The name Verdantholm comes from the ancient Verdish tongue — Ver, meaning green, and Thal, meaning world. It was a fitting name for a continent of lush forests, fertile plains, and rivers that ran clear from the mountains to the sea. For two thousand years, seven peoples built their civilisations here, bound together by trade, language, and the memory of a common origin.
Long ago, the continent was united under the Verdant Throne — a seat of immense power whose holder commanded the loyalty of all seven kingdoms. The Throne was not merely political; it was said to be a physical object of tremendous power, forged at the moment the world was spoken into being by the seven first kings. "Neth-ilum thal-um kor-im veth-ilum" — from the void, the kings created the world. So begins the oldest verse of the Verdish creation myth, the Thal-Korim-Veth, still recited in ceremonial halls across the continent.
The last king of the unified Throne died without an heir. In the chaos that followed, the Throne shattered into seven fragments — one for each kingdom. The Seer of Neth, a legendary prophet said to have lived before the Sundering, had foretold this moment centuries earlier: "Seven worlds created, twelve waters, mountain-bound." Scholars of the Brighthelm Academy have since identified this as the Prophecy of the Sundering, fulfilled in the year 312 of the Continental Era.
For a generation, an uneasy peace held. The twelve great rivers — the Azureflow, the Crimsonreach, the Dawnbreak, and nine others — still carried merchant vessels between kingdoms. The Brighthelm Academy sent scholars abroad. Warriors trained but did not march. Then, in the Year of the Red Comet, the seven fragments began to glow — and each kingdom felt, for the first time, the pull of an old hunger.
The prophecy the Seer left behind spoke clearly: whosoever reunites four fragments shall reclaim the Verdant Throne and rule all of Verdantholm for a thousand years. Every lord on the continent read it the same way. Every lord believed it meant them.
The age of diplomacy is over. The age of lords has begun.
Verdantholm is currently in Beta. The world you see here is only a fragment of what has been imagined — new game modes, deeper lore, and entirely new games set in this universe are waiting to be built. If you enjoy your time on the Sundered Continent and want to help us unveil more of it, donations are welcome and deeply appreciated. Every contribution goes directly toward expanding the world of Verdantholm.

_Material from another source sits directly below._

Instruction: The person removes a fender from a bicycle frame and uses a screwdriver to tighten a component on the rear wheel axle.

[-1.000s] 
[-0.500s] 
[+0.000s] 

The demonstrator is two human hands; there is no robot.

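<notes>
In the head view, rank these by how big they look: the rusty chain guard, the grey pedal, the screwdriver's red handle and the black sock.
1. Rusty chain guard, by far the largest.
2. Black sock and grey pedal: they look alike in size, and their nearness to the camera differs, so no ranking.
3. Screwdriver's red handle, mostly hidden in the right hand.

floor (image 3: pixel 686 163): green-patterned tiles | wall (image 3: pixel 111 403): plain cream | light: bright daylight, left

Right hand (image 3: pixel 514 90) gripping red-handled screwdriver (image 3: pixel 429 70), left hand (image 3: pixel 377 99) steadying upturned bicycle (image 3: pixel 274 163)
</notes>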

The mountain kingdom of Aethelred sits atop the northern highlands, carved from ancient granite by generations of miners and smiths. Their fortress walls have never been breached. Warriors train in thin air and cold wind, making them the finest defenders on the continent.
Glimmerock quarries the glimmering stone that gives the kingdom its name — a mineral that amplifies light and magnifies distant objects. Their opticians and engineers build infrastructure at costs no other kingdom can match, turning barren outposts into thriving settlements with remarkable speed.

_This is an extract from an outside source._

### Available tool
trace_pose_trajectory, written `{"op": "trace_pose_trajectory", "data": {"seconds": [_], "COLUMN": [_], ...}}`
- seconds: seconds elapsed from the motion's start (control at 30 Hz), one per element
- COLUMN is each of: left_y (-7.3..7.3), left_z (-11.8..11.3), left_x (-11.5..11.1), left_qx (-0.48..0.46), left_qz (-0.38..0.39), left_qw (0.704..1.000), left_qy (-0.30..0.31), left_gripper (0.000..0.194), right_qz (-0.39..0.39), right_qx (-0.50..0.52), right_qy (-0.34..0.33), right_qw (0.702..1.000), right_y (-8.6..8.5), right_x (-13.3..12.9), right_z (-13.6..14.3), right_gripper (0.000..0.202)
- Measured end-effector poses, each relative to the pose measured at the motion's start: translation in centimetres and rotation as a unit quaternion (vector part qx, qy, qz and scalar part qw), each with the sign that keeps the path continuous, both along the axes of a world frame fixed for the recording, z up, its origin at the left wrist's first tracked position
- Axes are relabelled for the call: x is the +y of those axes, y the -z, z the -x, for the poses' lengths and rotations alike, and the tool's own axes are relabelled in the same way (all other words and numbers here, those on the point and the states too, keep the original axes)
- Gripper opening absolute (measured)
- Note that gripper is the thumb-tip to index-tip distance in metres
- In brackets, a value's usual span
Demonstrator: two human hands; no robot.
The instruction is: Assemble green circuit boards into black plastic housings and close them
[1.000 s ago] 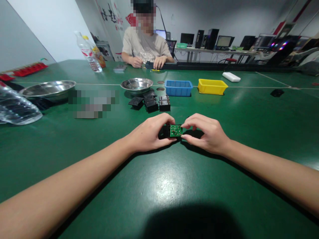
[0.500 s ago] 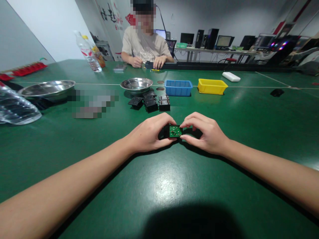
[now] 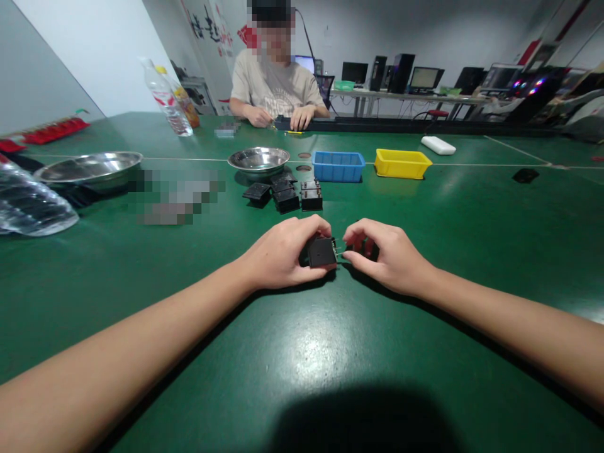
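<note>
My left hand (image 3: 287, 255) grips a small black plastic case (image 3: 323, 253) by its edges, thumb in front and fingers behind. The case's flat black side faces me. From its right end thin metal pins stick out, beside a sliver of green circuit board. Just right of those pins, my right hand (image 3: 384, 255) is curved, with thumb and forefinger apart and nothing visible between them. Beyond my hands, several similar black cases (image 3: 285, 200) lie in a cluster on the green table (image 3: 189, 352).
Behind the cluster stand a metal bowl (image 3: 258, 162), a blue bin (image 3: 338, 167) and a yellow bin (image 3: 402, 164). Another metal bowl (image 3: 89, 170) and a clear plastic bag (image 3: 33, 201) sit at left. Across the table a person (image 3: 280, 88) works with both hands.
The case has turned in my left hand: its green circuit board faced me before, and now its flat black side does. My right fingertips have come off its right end.
</note>
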State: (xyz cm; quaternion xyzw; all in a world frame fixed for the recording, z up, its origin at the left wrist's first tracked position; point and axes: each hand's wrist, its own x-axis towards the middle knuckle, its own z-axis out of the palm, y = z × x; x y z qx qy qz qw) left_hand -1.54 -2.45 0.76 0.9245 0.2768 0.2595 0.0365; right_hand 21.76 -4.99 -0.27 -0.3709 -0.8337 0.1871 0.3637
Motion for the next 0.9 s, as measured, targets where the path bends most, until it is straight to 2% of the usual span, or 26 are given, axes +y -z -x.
{"op": "trace_pose_trajectory", "data": {"seconds": [0.07,0.13,0.2,0.3,0.37,0.43,0.6,0.8,0.9], "left_y": [-0.1,-0.2,-0.2,-0.2,-0.2,-0.3,-0.5,-0.6,-0.5], "left_z": [-0.1,-0.1,-0.1,-0.1,-0.1,-0.1,-0.1,-0.2,-0.2], "left_x": [0.0,0.0,0.0,0.0,0.0,0.0,-0.2,-0.4,-0.4], "left_qx": [-0.003,-0.006,-0.008,-0.015,-0.019,-0.022,-0.013,-0.007,0.001], "left_qz": [-0.012,-0.022,-0.034,-0.055,-0.068,-0.075,-0.098,-0.099,-0.104], "left_qw": [1.000,1.000,0.999,0.998,0.998,0.997,0.995,0.994,0.993], "left_qy": [0.007,0.007,0.002,-0.001,0.003,0.007,0.019,0.036,0.048], "left_gripper": [0.032,0.029,0.029,0.030,0.030,0.029,0.030,0.030,0.031], "right_qz": [0.084,0.188,0.290,0.418,0.470,0.496,0.516,0.520,0.519], "right_qx": [0.056,0.132,0.215,0.326,0.376,0.401,0.423,0.412,0.416], "right_qy": [0.000,-0.021,-0.046,-0.057,-0.056,-0.059,-0.068,-0.068,-0.067], "right_qw": [0.995,0.973,0.931,0.846,0.796,0.768,0.742,0.745,0.744], "right_y": [-0.1,-0.2,-0.4,-0.6,-0.8,-1.0,-1.1,-0.9,-0.9], "right_x": [-0.3,-0.6,-0.8,-1.3,-1.5,-1.7,-1.6,-1.5,-1.5], "right_z": [0.3,0.6,0.9,1.3,1.5,1.6,1.5,1.5,1.6], "right_gripper": [0.008,0.007,0.011,0.019,0.019,0.017,0.014,0.014,0.021]}}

Seaborne controls the only deep-water harbour on the Cerulean Sea. Their merchant fleets carry goods to every corner of Verdantholm, and their sailors know every reef and current. Their logistical mastery keeps armies supplied long after others exhaust their momentum.
Brighthelm is home to the Grand Academy, the oldest seat of learning in Verdantholm. Its scholars decoded the runes left by the ancient kingdom, and their research into military strategy, agriculture, and espionage is generations ahead of their rivals. Knowledge, they say, is the sharpest sword.

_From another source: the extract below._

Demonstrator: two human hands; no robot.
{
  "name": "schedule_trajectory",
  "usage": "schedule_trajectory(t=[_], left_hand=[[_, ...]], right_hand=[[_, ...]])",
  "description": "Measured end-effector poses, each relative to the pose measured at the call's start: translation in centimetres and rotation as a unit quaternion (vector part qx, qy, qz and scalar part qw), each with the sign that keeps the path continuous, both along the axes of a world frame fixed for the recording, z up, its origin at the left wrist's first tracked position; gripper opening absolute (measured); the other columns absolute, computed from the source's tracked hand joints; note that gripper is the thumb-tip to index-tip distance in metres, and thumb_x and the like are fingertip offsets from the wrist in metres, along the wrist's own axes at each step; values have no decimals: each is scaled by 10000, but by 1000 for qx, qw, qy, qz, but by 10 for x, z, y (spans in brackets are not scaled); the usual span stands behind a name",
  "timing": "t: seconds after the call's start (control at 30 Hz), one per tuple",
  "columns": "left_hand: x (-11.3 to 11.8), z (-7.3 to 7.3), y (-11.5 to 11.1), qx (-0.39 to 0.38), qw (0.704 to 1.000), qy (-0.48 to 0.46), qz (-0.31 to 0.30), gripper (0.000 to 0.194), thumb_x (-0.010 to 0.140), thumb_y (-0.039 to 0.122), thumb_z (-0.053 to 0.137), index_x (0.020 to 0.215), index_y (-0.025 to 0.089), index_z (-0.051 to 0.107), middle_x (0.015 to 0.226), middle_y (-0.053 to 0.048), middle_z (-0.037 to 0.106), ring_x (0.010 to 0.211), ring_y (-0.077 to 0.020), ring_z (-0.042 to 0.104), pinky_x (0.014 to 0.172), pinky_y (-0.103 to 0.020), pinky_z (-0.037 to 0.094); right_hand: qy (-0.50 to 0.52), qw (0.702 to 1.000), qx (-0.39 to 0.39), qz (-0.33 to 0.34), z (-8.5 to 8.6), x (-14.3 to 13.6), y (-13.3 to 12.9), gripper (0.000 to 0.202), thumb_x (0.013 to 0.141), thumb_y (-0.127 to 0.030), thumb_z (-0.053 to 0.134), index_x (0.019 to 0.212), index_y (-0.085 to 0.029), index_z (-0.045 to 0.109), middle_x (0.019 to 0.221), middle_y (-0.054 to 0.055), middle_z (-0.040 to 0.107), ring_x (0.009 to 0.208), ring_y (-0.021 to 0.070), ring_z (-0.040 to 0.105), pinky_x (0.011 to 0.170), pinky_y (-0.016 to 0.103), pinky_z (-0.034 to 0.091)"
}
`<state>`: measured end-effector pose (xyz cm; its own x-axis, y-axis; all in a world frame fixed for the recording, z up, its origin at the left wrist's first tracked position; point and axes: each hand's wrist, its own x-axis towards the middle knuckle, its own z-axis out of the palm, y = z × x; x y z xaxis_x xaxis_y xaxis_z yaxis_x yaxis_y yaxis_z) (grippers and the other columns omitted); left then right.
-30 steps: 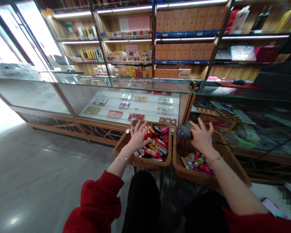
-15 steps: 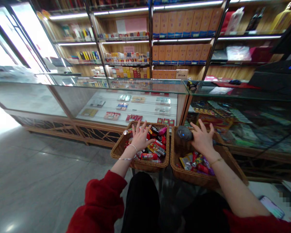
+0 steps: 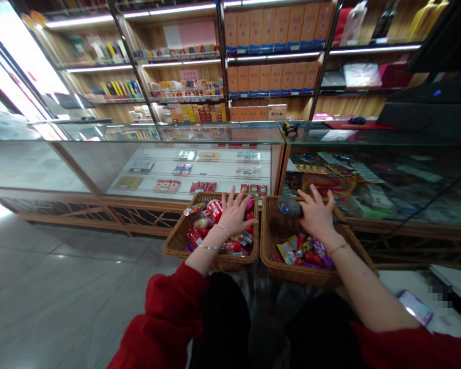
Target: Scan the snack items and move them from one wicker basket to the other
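My left hand (image 3: 232, 212) is stretched out with its fingers spread, over a wicker basket (image 3: 169, 243) of wrapped sweets (image 3: 203, 223). Nothing shows in it. To the right, my right hand (image 3: 318, 216) is over a second wicker basket (image 3: 267, 256). Under its palm lies a dark grey device (image 3: 288, 206) with a rounded head and a small blue light, its back end showing at the far side of the hand. Several fingers extend past it, and my thumb is hidden. Wrapped snacks (image 3: 303, 251) fill the near part of this basket.
A glass display counter (image 3: 161, 134) with packets inside stands behind the baskets. Shelves beyond hold orange boxes (image 3: 269, 79). At the lower right, a phone (image 3: 415, 307) lies on a white surface. A thin dark cable (image 3: 418, 220) crosses the right side.
The view has shifted a little to the right. My left hand has moved rightward over its basket, uncovering more sweets at the left. My right hand and the grey device keep together.
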<state>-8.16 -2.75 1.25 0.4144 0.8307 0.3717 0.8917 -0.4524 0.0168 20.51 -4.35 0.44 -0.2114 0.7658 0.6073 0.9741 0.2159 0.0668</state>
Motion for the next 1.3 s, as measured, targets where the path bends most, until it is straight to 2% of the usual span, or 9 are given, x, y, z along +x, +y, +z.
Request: schedule_trajectory(t=[0.17, 0.4, 0.6, 0.87, 1.0, 1.17, 1.3], left_hand=[[31, 1, 7, -11, 999, 17, -38, 987, 807, 674, 697, 1589, 197, 330, 1695, -159, 234, 1574, -428, 33, 1225, -712, 48], [71, -1, 16, -34, 995, 49, -84, 1052, 789, 698, 696, 1602, 164, 296, 1693, -157, 240, 1577, -416, 19, 1236, -688, 14], [96, -4, 20, -67, 989, 84, -103, 1075, 786, 685, 706, 1615, 161, 264, 1687, -152, 259, 1573, -423, 57, 1231, -704, 29], [110, -10, 26, -89, 978, 144, -118, 1094, 767, 646, 748, 1614, 152, 263, 1678, -157, 282, 1572, -414, 76, 1248, -667, 21], [112, -16, 29, -96, 971, 170, -137, 1053, 761, 619, 769, 1595, 169, 309, 1658, -177, 322, 1565, -422, 122, 1235, -688, 34], [111, -30, 31, -126, 958, 202, -163, 943, 737, 565, 814, 1532, 231, 433, 1608, -173, 422, 1535, -433, 236, 1196, -749, 80], [109, -40, 32, -137, 947, 228, -182, 739, 708, 450, 866, 1377, 265, 612, 1504, -144, 561, 1475, -413, 376, 1206, -733, 78]], right_hand=[[-5, 1000, 7, -9, -6, 17, 1, 309, 679, -130, 597, 940, -200, 745, 1441, 69, 628, 1490, 351, 317, 1170, 703, 160], [-16, 999, -21, -40, -8, 39, 1, 334, 676, -129, 596, 963, -199, 752, 1464, 62, 609, 1499, 359, 308, 1166, 709, 179], [-39, 997, -33, -58, -13, 56, 1, 351, 660, -136, 636, 985, -197, 753, 1470, 75, 603, 1509, 362, 285, 1182, 708, 148], [-57, 993, -71, -77, -14, 65, 4, 288, 719, -155, 618, 966, -193, 761, 1459, 68, 613, 1526, 374, 243, 1180, 723, 151], [-63, 992, -80, -79, -19, 66, 4, 298, 716, -152, 616, 972, -186, 764, 1456, 75, 614, 1526, 381, 235, 1178, 734, 145], [-79, 989, -83, -89, -26, 64, 1, 262, 775, -157, 585, 956, -178, 775, 1463, 75, 608, 1524, 377, 238, 1185, 716, 139], [-96, 987, -86, -97, -30, 65, -1, 278, 776, -134, 572, 945, -203, 782, 1467, 63, 605, 1536, 357, 206, 1186, 709, 123]])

The sun-drenched plains of Sunstone produce more grain, wool, and textile than any other kingdom. Their rivers run clear, their harvests never fail, and their markets overflow. Wealth comes easily here — and with it, the means to fund armies, treaties, and ambitions.
Grimforge was built in the crater of a dead volcano, and its forges have burned without interruption for three centuries. Their weapons are the finest on the continent — and they produce them cheaply and in vast quantities. An army of Grimforge soldiers is the most feared sight in Verdantholm.
The deep forest of Whisperwood is home to healers, herbalists, and those who move without sound. Their Guild of Shadows maintains a network of informants in every court on the continent. Whisperwood rarely fights — they simply know everything before the battle begins.
One player creates a room and chooses how many AI lords to fill the thrones (0 to 6). Share the 5-letter room code with the remaining human players. Once all 7 seats are filled — by humans or AI — the game begins automatically. Each lord is randomly assigned one of the seven kingdoms.
Verdantholm is played in rounds. Each round, every territory takes one turn in a rotating order. The first territory to act rotates by one each round, so no kingdom always goes last.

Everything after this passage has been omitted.